Pagi hari sudah sarapan, jika ada yang sekolah formal mereka menyelami topik pelajaran silabus formal. Bagi golongan santri takhashshus, khusus mesantren, mereka masuk kembali ke madrasah; mengaji kitab kuning dengan jadwal berbeda dari waktu bakda Dinihari Alhasil pada biasanya pesantren memiliki jadwal yang ketat. Nyaris dari lima waktu pagi buta hingga isya tidak ada waktu yang terlewat untuk mengaji. Pengajian dilakukan bakda salat berjama’ah. Sebab pemahaman holistik ustaz pesantren atau kiai atas Jalma bahwa orang itu disusun lebih-lebih oleh badan, otak-akal, dan roh atau ruhani, maka pendidikan pesantren tidak kecuali mendahulukan pada kepintaran akal semata.

image

Untuk mematangkan kedewasaan Sukma santri diwajibkan menetapi tahap-tahap tirakat atau puasa berikut dzikiran khusus warisan ulama-ulama klasik. Tidak hanya itu, ada jadwal khusus malam hari untuk bermujahadah (upaya meringkukkan hawa Keinginan dengan menyebutkan dzikir hingga ratusan bahkan ribuan kali. Pendidikan pesantren tidak kecuali berorientasi pada upaya pelestarian etika keilmuan Islam semata. Sejak dulu santri memiliki nyawa kebangsaan yang tinggi. Pertanda sejarah yang masyhur bagaimana kaum santri memiliki arwah kewarganegaraan liat merupakan gerakan Resolusi Jihad pra meletusnya Perang Surabaya 1945 pasca Kelepasan Resolusi Jihad itu melecut arwah memagari kewenangan marga yang baru seangkatan jagung. Orang-orang pesantren, separo sang kyai dan santri, urun turun palagan menendang mengenyahkan tentara sekutu. Mereka menyumbang pikiran dan darah mendapatkan kepaduan kelompok dan negara.

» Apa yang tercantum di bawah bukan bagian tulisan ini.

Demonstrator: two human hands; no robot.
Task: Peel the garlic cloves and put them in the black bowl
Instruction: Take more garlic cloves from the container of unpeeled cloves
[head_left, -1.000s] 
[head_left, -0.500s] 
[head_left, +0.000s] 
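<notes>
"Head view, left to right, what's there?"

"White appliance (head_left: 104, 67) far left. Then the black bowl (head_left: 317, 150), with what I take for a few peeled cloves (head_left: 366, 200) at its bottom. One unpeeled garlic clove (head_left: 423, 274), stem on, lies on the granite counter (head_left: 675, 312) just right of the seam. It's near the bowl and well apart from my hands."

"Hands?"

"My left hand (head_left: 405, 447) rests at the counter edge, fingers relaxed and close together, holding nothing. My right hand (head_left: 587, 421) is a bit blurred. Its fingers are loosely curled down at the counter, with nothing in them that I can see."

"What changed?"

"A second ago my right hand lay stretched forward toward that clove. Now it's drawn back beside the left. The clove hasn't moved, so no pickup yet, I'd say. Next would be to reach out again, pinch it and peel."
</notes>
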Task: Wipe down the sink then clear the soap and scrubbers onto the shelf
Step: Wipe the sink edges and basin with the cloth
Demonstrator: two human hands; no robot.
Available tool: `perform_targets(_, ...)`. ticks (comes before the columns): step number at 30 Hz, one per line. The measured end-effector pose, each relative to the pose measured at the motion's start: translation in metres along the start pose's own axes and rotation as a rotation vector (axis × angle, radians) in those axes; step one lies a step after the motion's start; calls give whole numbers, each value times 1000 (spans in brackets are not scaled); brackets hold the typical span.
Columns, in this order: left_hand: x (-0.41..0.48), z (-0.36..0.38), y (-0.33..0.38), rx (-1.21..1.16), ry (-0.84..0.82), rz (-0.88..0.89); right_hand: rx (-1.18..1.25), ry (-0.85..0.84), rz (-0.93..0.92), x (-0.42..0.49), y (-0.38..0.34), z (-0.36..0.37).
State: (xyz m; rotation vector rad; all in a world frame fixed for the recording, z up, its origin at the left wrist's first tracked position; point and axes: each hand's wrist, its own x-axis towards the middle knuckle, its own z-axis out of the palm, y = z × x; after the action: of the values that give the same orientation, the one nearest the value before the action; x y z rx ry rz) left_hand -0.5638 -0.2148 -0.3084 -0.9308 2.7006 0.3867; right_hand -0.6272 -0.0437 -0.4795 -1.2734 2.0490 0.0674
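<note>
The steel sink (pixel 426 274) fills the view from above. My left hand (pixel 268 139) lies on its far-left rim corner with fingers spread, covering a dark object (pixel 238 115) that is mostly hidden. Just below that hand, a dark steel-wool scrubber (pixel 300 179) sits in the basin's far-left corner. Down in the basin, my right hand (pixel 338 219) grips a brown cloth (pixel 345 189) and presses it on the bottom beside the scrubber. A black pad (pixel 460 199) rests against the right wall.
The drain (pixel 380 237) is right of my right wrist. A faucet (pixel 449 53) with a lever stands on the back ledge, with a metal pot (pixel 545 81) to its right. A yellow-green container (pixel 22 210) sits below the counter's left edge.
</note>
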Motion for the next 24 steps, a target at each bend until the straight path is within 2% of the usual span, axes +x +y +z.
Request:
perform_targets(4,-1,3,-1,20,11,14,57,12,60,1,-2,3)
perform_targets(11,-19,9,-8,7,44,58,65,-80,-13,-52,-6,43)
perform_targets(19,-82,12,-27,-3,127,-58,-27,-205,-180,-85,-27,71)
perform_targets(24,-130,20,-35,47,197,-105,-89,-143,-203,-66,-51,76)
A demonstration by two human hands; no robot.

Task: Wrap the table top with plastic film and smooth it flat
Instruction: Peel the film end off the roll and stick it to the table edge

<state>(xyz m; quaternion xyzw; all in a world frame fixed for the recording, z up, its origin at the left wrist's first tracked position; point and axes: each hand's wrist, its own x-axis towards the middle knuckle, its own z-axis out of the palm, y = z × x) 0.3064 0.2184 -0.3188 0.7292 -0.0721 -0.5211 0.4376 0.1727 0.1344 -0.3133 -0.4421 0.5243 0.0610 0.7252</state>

Berpuluh-puluh tahun wangsit sejarah perjuangan beberapa santri itu kurang mengantongi tempat di mata masyarakat Indonesia Mutahir Tidak cuma karena minimnya tradisi merapal sejarah generasi kiwari, serta sebab tidak ada upaya birokratif untuk mengeataskan petunjuk perjuangan santri ke muka publik. Pungkasnya, lewat Nahdlatul Kiai fragmen sejarah berbakat perjuangan sebagian santri itu tembus ke meja Istana Negara hingga resmi dengan nama Hari Santri Nasional, 22 Oktober. Alih-alih Hari Santri Nasional (HSN) 22 Oktober menjelmakan santri era kiwari membusungkan dada sebab term santri menjadi hari besar nasional, HSN memiliki tubrukan luar biasa bagi separuh santri periode now. Dengan diresmikannya HSN, sejumlah santri masa kiwari menjadi santri tercerahkan. Bahwa santri tidak melainkan memikul tanggungjawab kekekalan Islam di Indonesia, ia pula punya tanggungjawab Kewarganegaraan Dengan adanya HSN, merah putih, lagu Kewarganegaraan dan lagu hubbul wathan ramai kembali menghiasi pesantren-pesantren. Musyawarah kesejarahan perjuangan para santri kembali masuk bilik-bilik pesantren. HSN punya resiko signifikan bagi biak dan kembangnya sukma nasionalis dalam diri separo santri kiwari. HSN menggaungkan kembali ruh religius-nasionalis Hadratussyekh Hasyim Asy’ari dalam bilik-bilik pesantren.